Tally up the lines below that include the word "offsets". Answer with the number alone.

**Raw data:**
^^^^^^^^^^^^^^^^
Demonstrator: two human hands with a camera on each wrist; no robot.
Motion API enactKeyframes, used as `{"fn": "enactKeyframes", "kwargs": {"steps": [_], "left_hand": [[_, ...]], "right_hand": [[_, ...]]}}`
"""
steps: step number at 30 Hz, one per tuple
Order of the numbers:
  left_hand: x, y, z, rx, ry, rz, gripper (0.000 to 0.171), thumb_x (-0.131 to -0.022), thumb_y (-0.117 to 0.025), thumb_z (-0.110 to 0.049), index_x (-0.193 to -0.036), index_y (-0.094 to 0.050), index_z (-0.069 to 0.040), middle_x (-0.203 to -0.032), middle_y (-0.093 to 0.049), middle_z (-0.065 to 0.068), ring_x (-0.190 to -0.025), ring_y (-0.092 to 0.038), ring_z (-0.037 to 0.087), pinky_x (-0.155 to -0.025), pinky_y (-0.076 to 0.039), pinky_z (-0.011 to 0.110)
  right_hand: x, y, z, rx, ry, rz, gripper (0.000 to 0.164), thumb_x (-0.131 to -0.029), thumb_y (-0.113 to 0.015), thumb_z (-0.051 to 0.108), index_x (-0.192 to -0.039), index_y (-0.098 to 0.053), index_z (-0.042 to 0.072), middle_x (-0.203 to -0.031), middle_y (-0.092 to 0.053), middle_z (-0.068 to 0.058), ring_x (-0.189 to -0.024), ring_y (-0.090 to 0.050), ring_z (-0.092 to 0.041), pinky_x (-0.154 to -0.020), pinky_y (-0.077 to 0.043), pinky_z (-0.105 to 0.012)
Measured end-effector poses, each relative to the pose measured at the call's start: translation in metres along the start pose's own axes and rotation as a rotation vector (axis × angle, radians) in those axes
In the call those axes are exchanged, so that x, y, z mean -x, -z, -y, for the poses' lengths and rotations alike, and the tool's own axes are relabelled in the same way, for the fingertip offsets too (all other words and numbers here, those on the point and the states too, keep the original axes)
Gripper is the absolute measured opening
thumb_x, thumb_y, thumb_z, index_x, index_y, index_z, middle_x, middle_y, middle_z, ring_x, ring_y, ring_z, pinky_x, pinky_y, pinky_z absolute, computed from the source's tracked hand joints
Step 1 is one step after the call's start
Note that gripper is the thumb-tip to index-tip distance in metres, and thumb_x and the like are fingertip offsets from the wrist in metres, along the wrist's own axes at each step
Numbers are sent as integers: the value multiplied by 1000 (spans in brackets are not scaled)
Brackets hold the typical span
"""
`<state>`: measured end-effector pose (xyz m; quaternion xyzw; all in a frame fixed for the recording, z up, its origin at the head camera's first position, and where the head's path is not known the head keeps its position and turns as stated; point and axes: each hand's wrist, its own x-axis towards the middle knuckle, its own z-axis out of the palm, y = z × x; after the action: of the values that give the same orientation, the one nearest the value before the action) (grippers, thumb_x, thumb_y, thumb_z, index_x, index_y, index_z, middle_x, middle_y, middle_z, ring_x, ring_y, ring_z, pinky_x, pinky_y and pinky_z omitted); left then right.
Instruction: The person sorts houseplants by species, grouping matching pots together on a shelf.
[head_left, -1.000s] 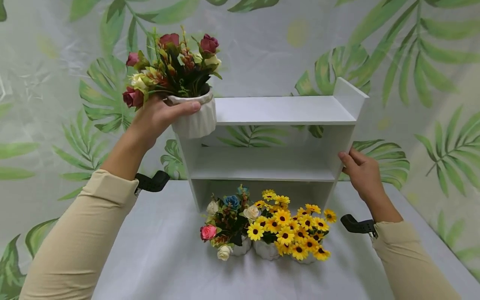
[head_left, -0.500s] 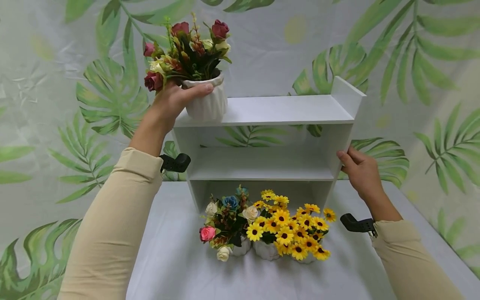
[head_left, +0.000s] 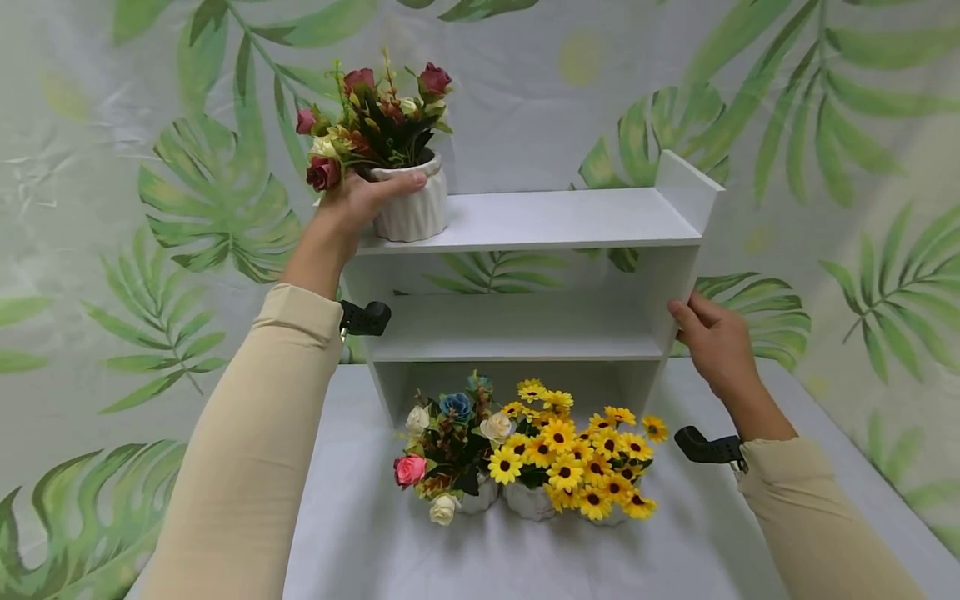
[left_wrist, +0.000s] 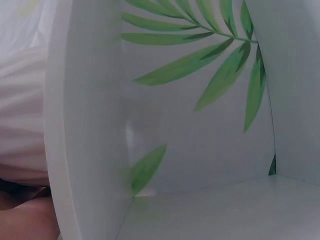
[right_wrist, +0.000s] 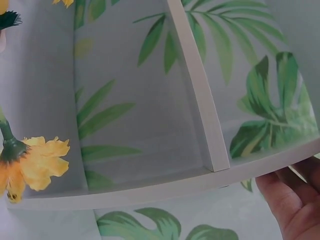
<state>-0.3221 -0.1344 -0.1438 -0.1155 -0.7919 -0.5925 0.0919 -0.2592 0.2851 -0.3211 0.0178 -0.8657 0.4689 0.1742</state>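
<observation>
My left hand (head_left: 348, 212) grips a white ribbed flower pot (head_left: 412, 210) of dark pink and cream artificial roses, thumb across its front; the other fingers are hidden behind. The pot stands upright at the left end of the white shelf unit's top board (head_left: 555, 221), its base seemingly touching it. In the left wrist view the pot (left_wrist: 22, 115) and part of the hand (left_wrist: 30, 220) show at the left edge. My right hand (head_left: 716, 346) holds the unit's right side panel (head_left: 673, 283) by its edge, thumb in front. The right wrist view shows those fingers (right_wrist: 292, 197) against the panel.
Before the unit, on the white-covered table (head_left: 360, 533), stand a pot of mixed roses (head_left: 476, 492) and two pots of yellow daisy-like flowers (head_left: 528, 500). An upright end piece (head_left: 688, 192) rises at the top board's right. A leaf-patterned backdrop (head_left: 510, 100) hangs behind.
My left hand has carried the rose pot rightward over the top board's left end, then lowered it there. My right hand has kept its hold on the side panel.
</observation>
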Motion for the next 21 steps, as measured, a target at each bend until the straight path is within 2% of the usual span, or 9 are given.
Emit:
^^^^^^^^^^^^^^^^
**Solution to this problem:** 2